On the good side of the ledger are numerous points outlined by the DHS media office:
●The Border Patrol is better staffed than ever. Seizures of contraband are up, and apprehensions — a key indicator of illegal immigration — have decreased 53 percent in three years and now are less than 20 percent of the peak.
●DHS has trained more than 213,000 local, state and federal law enforcement officers under the Nationwide Suspicious Activity Reporting Initiative.
●In 2011, transportation security officers screened more than 600 million passengers at 450 airports and found more than 125,000 prohibited items. More than 1,300 were firearms.
●Customs and Border Patrol officers arrested 8,195 people wanted for crimes, including homicide, rape, assault and robbery, in fiscal 2011 and denied entry to more than 215,600 people.
“Over the past three years, DHS has transformed how we protect our nation from the most serious threats of the 21st century,” DHS spokesman Peter Boogaard said. “We have improved our nation’s domestic capabilities to detect and prevent terrorist attacks against our people, our communities and our critical infrastructure.”
Although the department scores low on leadership, its top leadership maintains important congressional support.
“I talk regularly with Secretary [Janet] Napolitano about these issues, and have confidence that she is committed to improving the Department as an organization, as is the Committee,” Peter T. King (R-N.Y.), chairman of the House Homeland Security Committee, said in an e-mailed statement.
DHS opened its doors in March 2003 in attempt to correct bureaucratic national-security problems identified after the Sept. 11, 2001, terrorist attacks.
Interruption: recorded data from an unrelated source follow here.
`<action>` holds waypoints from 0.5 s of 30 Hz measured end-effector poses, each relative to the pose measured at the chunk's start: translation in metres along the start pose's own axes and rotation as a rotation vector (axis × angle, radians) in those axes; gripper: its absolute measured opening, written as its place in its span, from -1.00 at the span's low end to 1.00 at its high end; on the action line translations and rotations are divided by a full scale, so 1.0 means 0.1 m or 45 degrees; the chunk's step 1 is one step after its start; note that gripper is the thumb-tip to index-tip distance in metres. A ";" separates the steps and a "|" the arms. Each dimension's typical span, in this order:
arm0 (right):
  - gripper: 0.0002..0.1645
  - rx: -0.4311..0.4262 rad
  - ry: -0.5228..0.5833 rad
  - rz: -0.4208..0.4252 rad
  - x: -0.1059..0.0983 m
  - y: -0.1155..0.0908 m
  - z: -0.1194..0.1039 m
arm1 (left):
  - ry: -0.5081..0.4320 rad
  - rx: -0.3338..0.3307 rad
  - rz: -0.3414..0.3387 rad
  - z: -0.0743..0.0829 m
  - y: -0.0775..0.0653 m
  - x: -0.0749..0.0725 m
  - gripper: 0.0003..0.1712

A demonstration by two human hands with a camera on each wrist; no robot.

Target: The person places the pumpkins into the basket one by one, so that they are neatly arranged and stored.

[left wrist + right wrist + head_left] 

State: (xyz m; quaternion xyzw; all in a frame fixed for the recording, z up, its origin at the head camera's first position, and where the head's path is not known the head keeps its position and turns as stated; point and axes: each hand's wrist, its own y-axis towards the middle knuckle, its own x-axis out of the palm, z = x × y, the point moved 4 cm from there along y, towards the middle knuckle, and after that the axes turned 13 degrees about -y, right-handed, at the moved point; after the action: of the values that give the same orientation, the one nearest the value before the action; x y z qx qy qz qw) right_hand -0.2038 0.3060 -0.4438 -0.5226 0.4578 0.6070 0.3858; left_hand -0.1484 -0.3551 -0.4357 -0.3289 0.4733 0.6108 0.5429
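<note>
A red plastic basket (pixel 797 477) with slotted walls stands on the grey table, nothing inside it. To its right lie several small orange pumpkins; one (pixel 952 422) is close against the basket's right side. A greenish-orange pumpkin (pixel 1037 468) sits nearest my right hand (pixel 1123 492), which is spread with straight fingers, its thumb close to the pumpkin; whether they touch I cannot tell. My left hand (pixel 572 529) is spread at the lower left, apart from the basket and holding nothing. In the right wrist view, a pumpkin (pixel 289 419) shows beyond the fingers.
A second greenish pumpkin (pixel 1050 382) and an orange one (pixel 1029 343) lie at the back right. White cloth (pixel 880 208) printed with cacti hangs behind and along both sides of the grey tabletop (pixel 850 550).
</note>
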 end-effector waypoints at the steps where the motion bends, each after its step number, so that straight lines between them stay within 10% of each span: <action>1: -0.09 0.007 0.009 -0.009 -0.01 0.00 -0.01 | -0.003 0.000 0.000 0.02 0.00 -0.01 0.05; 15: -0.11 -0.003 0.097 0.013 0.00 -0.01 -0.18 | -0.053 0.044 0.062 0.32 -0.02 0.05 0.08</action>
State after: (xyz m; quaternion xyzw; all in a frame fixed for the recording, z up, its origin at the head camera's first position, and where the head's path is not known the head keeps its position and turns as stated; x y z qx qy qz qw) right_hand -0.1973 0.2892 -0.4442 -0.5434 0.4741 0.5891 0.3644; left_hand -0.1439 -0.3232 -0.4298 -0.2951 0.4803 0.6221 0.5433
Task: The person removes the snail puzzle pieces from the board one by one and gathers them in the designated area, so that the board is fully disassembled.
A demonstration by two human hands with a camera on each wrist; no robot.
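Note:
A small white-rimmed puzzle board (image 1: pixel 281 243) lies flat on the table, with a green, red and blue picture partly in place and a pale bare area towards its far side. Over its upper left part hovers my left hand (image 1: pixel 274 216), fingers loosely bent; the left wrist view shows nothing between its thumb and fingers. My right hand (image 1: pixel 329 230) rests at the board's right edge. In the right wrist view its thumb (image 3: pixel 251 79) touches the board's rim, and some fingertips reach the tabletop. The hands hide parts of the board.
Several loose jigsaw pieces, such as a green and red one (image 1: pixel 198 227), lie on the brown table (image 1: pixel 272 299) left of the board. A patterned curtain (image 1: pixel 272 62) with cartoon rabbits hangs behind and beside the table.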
The new department combined almost two dozen agencies. The Bush administration called the reorganization “the most significant transformation of the U.S. government in over a half-century by largely transforming and realigning the current confusing patchwork of government activities into a single department whose primary mission is to protect our homeland.”
Said King: “We cannot forget that the Department is still a relatively new combination of 22 different agencies.”
Yet, the defense is getting old.
“At some point, we can’t rely on that excuse anymore,” said John Palguta, a vice president of the Partnership for Public Service. (The Partnership has a content-sharing relationship with The Washington Post). After nine years, “you should be able to affect a culture change, even in a large organization,” he added.
Sen. Joseph I. Lieberman (I-Conn.), who was instrumental in the formation of the department, acknowledges that it “has its share of problems.” But Lieberman, chairman of the Senate’s Homeland Security and Governmental Affairs Committee, added that “we cannot lose sight of the fact that DHS is now indispensable to the nation’s safety and security.”
“In the overall scheme of things,” he said, “the Department has performed admirable and essential work.”
If only it could do that work without so many ugly issues.